U.S. NAVY wants an archive of 350 Billion social media posts in all languages “for research” purpose

The US Navy posted a solicitation asking for bids by contractors who are willing to amass an archive of 350 billion social media posts spanning between July 1st, 2014 and December 31st, 2016.

The solicitation says that the data would all come from one social media platform and it will be in all languages that it offers, but it doesn’t specify which platform in question is.

“Data includes messages from at least 200 million unique users in at least 100 countries, with no single country accounting for more than 30% of users.

Data must include messages written in at least 60 languages, with at least 50% of the messages written in non-English languages.”

Furthermore, the date and timestamps should be included, as well as the entire text and not simply a quote from a post.

It should further include information about whereabouts of the user that posted it. All publicly-available metadata would be gathered, such as country, language, hashtags, location, handle, timestamp, and URLs, that were associated with the original posting. According to it “no private communications or private user data” will be included in the database, apparently where you live and your name is not private enough.

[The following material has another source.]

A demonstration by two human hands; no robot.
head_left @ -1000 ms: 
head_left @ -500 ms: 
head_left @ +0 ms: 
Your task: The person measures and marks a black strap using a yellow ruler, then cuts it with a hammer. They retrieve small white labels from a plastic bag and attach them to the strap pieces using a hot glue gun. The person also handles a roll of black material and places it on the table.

“Approximate location information, providing self-reported user hometowns, or other publicly available geo-location information, must be included for at least 20% of the records.”

The Navy plans to use the archive for “ongoing research efforts” into the “evolution of linguistic communities” and “emerging modes of collective expression, over time and across countries.”

“We seek to acquire a large-scale global historical archive of social media data, providing the full text of all public social media posts, across all countries and languages covered by the social media platform,” the solicitation reads.

In 2018 the U.S. Department of Homeland Security issued a notice asking contractors to bid on a database that tracks 290,000 global news sources in over 100 languages. The contract further planned to keep tabs on “influencers,” raising fears that it could be used to monitor journalists.

It appears that the death of freedom of speech and independent journalist is quite quickly reaching its advent.

It should be reminded that just a few days ago in France, a country that is ranked among the top 50 of Press Freedom on the global rankings, is threatening to send 3 investigative journalists to prison for sharing secret documents without government approval.